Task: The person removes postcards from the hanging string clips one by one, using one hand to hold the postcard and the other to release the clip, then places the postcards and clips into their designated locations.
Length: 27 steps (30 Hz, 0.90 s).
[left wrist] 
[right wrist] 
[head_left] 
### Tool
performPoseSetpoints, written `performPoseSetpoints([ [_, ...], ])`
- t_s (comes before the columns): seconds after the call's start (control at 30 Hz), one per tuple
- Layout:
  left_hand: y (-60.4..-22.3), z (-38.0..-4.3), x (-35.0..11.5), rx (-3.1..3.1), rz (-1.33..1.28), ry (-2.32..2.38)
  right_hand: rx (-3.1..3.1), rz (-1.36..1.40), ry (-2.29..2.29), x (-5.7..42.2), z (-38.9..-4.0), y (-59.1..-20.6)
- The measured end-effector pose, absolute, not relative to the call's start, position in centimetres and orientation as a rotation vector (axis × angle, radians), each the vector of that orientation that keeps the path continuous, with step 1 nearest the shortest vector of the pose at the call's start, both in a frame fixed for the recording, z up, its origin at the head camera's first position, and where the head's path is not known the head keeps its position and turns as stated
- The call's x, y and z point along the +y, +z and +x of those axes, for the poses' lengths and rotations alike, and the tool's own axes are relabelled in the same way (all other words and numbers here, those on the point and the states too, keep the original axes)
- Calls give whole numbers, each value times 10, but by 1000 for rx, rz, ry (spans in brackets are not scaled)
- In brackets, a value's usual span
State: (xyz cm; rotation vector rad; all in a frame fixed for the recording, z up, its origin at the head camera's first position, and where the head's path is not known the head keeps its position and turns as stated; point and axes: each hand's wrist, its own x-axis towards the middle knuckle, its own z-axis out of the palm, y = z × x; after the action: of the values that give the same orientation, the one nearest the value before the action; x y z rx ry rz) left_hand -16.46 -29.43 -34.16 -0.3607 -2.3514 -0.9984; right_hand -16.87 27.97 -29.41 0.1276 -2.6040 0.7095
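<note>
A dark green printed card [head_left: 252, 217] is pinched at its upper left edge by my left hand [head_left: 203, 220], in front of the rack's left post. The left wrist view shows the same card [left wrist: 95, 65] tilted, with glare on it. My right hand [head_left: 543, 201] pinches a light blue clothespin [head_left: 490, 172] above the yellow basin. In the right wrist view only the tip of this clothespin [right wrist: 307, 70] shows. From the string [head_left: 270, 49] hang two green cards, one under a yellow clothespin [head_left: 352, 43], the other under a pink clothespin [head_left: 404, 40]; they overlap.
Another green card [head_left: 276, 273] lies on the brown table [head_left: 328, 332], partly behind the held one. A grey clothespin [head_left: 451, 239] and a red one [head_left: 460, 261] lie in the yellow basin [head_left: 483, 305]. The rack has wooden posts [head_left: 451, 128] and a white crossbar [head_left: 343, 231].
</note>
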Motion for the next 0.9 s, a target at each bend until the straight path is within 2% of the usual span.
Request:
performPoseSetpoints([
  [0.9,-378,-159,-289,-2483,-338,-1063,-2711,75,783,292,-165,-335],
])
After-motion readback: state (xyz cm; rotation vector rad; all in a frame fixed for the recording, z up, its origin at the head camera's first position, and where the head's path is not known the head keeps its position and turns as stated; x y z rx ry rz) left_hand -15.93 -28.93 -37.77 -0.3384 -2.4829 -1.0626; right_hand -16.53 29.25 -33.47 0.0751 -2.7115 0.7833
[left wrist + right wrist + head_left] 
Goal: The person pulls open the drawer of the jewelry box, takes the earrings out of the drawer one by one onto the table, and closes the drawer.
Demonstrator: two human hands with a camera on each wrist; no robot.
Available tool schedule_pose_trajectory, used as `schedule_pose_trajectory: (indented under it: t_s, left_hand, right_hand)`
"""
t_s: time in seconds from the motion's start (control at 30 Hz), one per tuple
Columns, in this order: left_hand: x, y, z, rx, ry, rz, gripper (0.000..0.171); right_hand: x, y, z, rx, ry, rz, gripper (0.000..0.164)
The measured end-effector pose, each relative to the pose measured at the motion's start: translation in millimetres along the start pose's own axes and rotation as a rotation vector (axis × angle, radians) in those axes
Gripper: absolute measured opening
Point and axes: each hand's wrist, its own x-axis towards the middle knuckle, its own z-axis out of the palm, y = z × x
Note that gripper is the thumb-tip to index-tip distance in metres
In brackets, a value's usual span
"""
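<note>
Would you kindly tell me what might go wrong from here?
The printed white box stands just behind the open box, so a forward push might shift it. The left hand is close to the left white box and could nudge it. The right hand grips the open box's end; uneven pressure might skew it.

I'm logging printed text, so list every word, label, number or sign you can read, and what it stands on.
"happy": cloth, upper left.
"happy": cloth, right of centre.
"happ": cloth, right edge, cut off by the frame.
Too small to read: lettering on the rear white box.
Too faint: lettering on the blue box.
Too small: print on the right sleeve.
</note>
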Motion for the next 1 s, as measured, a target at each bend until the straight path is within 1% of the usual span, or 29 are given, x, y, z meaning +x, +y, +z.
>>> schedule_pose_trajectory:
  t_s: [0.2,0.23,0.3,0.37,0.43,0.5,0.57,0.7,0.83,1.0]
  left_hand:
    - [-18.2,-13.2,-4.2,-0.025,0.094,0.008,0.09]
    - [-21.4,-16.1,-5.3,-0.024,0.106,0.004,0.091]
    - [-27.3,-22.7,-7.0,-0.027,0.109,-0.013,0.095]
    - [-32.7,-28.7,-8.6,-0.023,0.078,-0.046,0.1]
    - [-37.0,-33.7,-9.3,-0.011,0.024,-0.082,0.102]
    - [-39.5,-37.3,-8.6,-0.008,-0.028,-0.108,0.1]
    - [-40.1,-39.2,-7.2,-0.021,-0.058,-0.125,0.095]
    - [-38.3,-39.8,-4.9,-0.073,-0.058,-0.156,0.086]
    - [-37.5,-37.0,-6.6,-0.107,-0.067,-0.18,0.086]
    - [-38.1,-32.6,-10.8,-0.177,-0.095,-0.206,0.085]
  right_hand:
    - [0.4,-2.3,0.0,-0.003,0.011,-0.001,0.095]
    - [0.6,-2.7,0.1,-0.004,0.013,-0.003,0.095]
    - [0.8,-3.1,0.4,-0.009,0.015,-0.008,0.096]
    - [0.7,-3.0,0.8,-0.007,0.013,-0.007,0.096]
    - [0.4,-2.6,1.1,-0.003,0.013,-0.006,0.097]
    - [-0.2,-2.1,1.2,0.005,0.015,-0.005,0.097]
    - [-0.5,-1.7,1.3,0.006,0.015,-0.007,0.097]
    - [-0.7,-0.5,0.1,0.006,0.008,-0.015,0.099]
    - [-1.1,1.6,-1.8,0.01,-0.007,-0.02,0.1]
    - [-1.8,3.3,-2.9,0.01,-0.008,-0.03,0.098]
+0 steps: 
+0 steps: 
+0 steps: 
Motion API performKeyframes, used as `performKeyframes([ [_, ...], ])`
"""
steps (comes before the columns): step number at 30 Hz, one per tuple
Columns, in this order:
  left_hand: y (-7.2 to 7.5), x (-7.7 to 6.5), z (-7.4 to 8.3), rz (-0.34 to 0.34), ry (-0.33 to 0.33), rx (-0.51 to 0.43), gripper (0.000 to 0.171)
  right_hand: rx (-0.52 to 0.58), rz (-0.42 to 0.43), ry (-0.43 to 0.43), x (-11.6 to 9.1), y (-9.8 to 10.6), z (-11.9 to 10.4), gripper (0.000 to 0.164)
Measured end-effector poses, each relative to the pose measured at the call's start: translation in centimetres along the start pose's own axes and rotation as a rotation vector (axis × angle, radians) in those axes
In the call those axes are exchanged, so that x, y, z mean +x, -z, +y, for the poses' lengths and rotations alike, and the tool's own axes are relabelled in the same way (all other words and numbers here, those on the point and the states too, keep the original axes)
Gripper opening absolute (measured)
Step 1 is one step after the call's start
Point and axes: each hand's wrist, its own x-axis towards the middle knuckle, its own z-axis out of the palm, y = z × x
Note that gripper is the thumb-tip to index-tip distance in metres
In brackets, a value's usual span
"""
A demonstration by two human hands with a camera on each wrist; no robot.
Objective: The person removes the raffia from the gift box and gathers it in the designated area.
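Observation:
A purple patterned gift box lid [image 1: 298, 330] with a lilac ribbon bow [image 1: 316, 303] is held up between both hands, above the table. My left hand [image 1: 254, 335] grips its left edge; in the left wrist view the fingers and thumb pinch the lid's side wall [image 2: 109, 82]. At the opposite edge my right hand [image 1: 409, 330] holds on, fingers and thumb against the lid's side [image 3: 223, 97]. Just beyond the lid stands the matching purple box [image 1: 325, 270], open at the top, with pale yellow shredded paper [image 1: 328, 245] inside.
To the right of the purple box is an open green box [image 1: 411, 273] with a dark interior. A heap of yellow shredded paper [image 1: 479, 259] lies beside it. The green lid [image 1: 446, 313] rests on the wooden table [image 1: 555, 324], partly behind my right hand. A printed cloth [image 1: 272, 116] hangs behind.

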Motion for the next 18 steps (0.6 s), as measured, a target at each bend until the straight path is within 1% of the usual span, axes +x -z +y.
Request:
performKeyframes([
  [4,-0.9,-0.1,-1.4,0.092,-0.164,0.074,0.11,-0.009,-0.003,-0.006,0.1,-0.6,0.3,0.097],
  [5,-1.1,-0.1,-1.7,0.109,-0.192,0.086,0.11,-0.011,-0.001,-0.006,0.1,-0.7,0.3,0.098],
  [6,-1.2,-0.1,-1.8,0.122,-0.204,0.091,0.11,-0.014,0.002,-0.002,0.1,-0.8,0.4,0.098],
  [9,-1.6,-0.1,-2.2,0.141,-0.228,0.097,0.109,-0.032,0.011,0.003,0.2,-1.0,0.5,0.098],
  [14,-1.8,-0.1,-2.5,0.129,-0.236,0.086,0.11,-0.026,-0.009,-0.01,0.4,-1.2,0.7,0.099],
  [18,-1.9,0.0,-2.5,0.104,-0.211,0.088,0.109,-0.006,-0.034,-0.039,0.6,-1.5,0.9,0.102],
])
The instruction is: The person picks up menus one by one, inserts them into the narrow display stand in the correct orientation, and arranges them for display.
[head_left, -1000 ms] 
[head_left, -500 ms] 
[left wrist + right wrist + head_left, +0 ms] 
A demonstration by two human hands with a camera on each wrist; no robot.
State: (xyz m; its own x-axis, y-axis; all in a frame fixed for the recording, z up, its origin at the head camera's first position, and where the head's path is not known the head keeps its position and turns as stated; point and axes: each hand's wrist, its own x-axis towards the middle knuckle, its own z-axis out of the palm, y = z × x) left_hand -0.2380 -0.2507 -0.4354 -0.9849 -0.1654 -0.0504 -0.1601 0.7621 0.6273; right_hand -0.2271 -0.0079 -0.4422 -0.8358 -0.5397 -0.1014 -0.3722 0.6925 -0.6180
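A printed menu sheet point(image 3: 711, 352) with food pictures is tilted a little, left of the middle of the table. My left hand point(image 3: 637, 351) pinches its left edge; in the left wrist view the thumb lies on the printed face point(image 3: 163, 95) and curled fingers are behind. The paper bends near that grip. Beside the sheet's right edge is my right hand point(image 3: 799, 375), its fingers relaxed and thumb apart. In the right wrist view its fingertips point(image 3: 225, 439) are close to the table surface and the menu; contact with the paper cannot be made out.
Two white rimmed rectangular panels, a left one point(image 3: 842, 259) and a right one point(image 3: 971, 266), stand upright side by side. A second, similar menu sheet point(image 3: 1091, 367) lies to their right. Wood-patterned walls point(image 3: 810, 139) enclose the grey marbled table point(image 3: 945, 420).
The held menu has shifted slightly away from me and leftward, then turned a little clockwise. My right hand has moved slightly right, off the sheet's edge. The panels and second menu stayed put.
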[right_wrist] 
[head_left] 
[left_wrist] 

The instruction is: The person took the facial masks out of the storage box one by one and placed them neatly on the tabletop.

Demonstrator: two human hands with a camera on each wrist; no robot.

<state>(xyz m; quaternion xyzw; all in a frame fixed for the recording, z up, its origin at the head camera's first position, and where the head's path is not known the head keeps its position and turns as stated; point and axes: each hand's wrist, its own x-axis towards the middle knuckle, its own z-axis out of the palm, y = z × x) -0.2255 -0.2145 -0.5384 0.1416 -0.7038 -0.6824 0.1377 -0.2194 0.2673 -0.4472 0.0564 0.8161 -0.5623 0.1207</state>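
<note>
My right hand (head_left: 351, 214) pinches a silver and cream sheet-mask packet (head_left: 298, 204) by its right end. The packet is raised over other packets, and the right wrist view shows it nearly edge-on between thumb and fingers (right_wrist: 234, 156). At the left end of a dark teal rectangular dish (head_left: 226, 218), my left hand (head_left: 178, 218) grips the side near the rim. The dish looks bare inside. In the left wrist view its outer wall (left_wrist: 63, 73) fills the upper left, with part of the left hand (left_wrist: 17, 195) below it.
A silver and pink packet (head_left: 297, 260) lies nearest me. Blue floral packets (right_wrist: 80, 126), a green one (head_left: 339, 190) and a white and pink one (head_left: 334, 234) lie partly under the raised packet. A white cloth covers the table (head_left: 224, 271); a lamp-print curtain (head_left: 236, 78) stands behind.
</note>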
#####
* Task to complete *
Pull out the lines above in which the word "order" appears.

* Solution for this exercise *
Columns, in this order: left_hand: x, y, z, rx, ry, rz, gripper (0.000..0.171); right_hand: x, y, z, rx, ry, rz, gripper (0.000..0.164)
Columns, in this order:

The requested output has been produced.